#### Prompt
Return exactly the listing's lines, from its first line to the line holding "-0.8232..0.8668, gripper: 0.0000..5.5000", ends included.

#### Given data
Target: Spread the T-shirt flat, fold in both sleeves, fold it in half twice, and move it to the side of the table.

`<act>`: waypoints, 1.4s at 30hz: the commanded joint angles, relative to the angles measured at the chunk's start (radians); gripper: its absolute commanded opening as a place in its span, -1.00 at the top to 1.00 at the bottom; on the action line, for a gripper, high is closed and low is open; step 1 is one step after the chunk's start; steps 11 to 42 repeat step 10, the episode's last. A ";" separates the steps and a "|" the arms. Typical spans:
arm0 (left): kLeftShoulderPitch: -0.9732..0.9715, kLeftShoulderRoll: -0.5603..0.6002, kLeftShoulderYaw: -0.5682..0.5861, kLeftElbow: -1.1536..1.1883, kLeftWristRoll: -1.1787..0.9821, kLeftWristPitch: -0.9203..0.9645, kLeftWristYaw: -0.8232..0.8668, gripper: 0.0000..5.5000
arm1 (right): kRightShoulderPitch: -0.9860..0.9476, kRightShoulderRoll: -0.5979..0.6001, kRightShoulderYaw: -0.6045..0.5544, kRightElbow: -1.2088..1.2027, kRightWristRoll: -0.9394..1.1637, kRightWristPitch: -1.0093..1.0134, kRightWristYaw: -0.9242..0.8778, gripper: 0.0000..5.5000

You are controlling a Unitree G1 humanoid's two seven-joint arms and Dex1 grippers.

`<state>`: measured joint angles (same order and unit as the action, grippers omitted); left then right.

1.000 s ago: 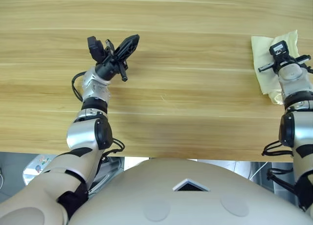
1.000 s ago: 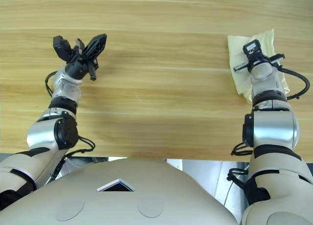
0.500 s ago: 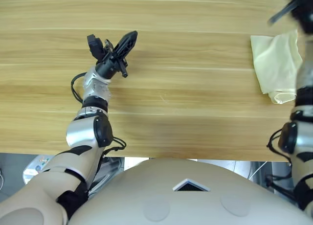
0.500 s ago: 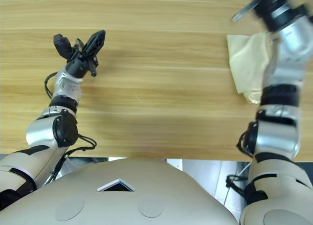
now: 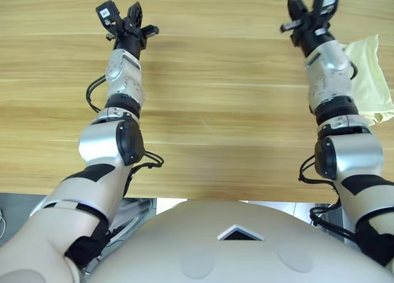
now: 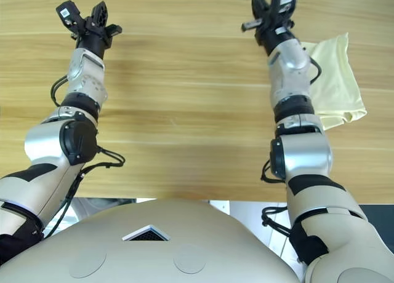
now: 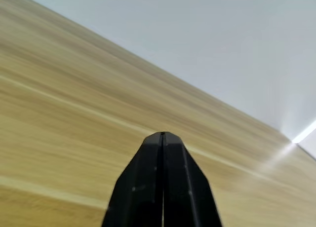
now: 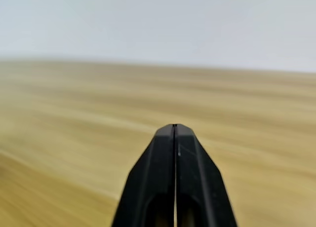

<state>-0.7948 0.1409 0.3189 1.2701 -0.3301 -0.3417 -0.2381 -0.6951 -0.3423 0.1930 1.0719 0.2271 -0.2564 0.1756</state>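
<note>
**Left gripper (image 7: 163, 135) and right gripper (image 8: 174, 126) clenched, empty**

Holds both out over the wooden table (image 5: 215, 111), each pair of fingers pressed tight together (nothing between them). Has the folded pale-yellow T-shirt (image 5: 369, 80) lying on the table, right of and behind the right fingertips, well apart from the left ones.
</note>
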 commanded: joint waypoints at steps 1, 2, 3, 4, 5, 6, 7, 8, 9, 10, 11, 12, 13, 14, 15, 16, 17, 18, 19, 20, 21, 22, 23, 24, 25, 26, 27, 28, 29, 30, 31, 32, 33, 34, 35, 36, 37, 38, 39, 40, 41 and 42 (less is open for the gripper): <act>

#### Solution
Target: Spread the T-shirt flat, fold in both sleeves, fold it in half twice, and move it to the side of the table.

`<act>`: waypoints, 1.4s at 30hz: the commanded joint angles, relative to the angles measured at the chunk's start (radians); gripper: its absolute commanded opening as a place in its span, -1.00 at the top to 1.00 at the bottom; on the action line, for a gripper, high is closed and low is open; step 1 is one step after the chunk's start; steps 11 to 42 repeat step 10, the episode's last. A ";" separates the steps and a "|" the arms. Typical spans:
arm0 (left): kLeftShoulderPitch: -0.9732..0.9715, kLeftShoulderRoll: -0.5603..0.6002, kLeftShoulderYaw: -0.5682..0.5861, kLeftElbow: -1.1536..1.1883, kLeftWristRoll: -1.1787..0.9821, kLeftWristPitch: -0.9203..0.9645, kLeftWristYaw: -0.8232..0.8668, gripper: 0.0000..5.5000

The requested output has been given in full.